» Problem to work on
Omit all pictures and transcribe only the lines in the entries below that run from the line with "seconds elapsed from" through the line with "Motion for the".

» Data records
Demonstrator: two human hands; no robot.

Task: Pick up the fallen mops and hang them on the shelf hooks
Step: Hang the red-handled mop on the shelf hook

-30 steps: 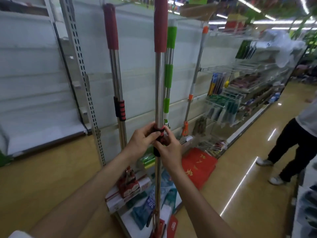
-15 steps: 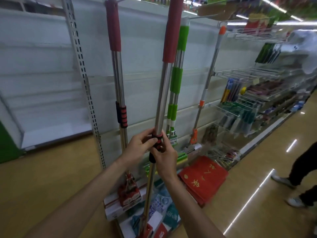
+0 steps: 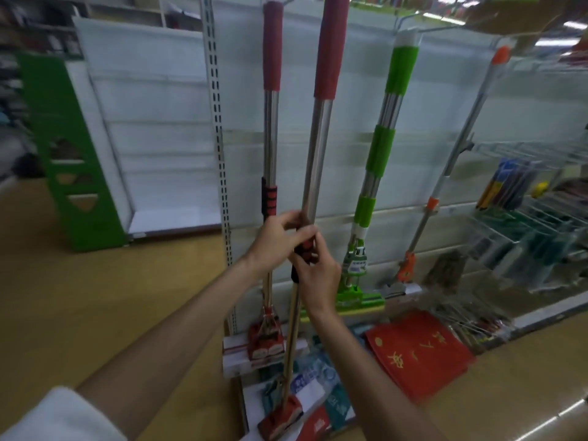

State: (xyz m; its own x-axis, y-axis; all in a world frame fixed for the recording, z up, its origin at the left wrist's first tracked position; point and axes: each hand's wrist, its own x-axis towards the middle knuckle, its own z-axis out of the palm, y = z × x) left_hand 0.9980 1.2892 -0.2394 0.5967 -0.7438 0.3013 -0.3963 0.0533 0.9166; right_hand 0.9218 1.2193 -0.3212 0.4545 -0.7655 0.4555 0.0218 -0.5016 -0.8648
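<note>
At the shelf's left upright, 1 red-handled mop [image 3: 271, 128] already hangs against the back panel. Beside it, the left hand [image 3: 276, 238] and right hand [image 3: 318, 272] both clasp the second red mop [image 3: 318, 148] mid-shaft, tilting its top toward the hook overhead, probably to catch it. Right of that hang a green mop [image 3: 378, 160] and an orange-tipped mop [image 3: 451, 160].

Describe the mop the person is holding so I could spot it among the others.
Look at the white back panel of the store shelf, where four long-handled mops stand in a row. Second from the left is the steel-poled mop with a dark red foam grip. Unlike its hanging red twin, it leans tilted, gripped mid-pole by the left hand and right hand.
</note>
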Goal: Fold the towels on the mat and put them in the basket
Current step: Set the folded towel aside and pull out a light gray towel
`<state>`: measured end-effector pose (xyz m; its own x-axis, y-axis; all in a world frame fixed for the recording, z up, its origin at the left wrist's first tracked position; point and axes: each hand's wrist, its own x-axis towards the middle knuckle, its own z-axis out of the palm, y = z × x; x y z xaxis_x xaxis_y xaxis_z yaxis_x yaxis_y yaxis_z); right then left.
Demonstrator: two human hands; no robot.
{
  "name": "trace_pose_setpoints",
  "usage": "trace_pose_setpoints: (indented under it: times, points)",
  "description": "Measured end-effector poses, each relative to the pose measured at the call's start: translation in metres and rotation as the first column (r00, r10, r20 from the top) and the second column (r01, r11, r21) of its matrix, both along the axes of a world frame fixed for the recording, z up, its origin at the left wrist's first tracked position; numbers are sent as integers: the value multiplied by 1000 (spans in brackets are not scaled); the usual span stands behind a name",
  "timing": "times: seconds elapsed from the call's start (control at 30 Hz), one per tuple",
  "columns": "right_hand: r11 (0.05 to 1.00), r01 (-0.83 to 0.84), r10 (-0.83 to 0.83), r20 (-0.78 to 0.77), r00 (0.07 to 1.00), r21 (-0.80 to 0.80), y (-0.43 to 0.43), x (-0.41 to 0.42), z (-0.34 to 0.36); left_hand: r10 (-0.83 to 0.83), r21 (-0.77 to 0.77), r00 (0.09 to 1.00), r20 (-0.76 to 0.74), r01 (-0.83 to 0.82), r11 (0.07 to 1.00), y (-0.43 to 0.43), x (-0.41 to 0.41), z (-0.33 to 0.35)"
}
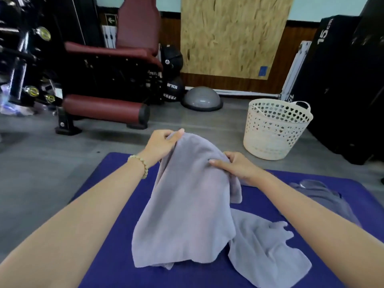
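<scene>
A grey towel point(187, 204) hangs lifted above the blue mat point(116, 204), its lower edge trailing on the mat. My left hand point(161, 143) pinches its top left edge. My right hand point(235, 164) grips the top right edge, thumb on the near side. A second grey towel point(264, 246) lies crumpled on the mat under and right of the held one. More grey cloth point(320, 194) lies at the mat's right side, partly behind my right forearm. The cream perforated basket point(274, 132) stands on the floor beyond the mat's far right corner.
A maroon and black gym machine point(108, 80) fills the far left. A grey balance dome point(202, 98) and black medicine balls point(172, 59) sit by the wall. Black padded boxes point(342, 80) stand right of the basket. Grey floor point(41, 163) surrounds the mat.
</scene>
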<state>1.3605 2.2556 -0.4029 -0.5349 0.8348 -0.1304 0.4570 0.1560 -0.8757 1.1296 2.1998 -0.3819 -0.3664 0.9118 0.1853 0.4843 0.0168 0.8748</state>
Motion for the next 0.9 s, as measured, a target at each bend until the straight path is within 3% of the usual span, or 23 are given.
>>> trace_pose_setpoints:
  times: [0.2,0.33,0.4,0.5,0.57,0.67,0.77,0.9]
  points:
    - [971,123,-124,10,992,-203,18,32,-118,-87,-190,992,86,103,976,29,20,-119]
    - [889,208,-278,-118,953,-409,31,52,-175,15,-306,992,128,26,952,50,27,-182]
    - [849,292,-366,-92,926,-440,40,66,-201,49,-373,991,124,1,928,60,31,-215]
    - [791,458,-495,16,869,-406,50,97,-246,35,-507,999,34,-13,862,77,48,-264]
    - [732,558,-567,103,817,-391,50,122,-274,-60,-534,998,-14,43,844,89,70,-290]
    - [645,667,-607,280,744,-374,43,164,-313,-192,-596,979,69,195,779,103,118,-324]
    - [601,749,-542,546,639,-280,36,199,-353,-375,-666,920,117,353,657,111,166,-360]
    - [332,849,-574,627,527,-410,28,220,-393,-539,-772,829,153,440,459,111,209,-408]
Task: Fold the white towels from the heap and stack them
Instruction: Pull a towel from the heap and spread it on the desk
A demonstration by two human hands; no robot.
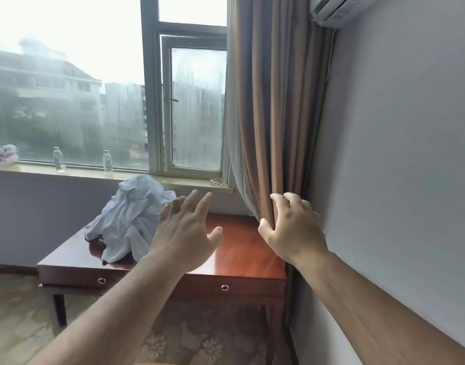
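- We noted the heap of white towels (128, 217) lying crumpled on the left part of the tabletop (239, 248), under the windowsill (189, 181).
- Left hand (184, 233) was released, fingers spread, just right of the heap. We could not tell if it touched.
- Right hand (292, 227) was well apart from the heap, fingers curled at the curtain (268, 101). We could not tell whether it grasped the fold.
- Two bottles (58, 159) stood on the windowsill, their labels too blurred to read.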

» Reply
  "timing": "times: seconds elapsed from the call's start (control at 30 Hz), one per tuple",
  "columns": "right_hand: r11 (0.05 to 1.00), r01 (-0.83 to 0.84), r10 (-0.83 to 0.83), r20 (-0.78 to 0.77), r00 (0.07 to 1.00), r21 (-0.80 to 0.80), y (-0.43 to 0.43), x (-0.41 to 0.42), z (-0.34 to 0.36); left_hand: r10 (-0.83 to 0.83), r21 (-0.77 to 0.77), r00 (0.09 to 1.00), r20 (-0.76 to 0.74), r01 (-0.83 to 0.82), r11 (0.07 to 1.00), y (-0.43 to 0.43), x (-0.41 to 0.41), z (-0.33 to 0.35)"
}
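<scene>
A grey towel point(187, 204) hangs lifted above the blue mat point(116, 204), its lower edge trailing on the mat. My left hand point(161, 143) pinches its top left edge. My right hand point(235, 164) grips the top right edge, thumb on the near side. A second grey towel point(264, 246) lies crumpled on the mat under and right of the held one. More grey cloth point(320, 194) lies at the mat's right side, partly behind my right forearm. The cream perforated basket point(274, 132) stands on the floor beyond the mat's far right corner.
A maroon and black gym machine point(108, 80) fills the far left. A grey balance dome point(202, 98) and black medicine balls point(172, 59) sit by the wall. Black padded boxes point(342, 80) stand right of the basket. Grey floor point(41, 163) surrounds the mat.
</scene>
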<state>1.3605 2.2556 -0.4029 -0.5349 0.8348 -0.1304 0.4570 0.1560 -0.8757 1.1296 2.1998 -0.3819 -0.3664 0.9118 0.1853 0.4843 0.0168 0.8748</state>
Motion for the next 0.9 s, as measured, a target at each bend until the straight path is within 3% of the usual span, or 23 are given.

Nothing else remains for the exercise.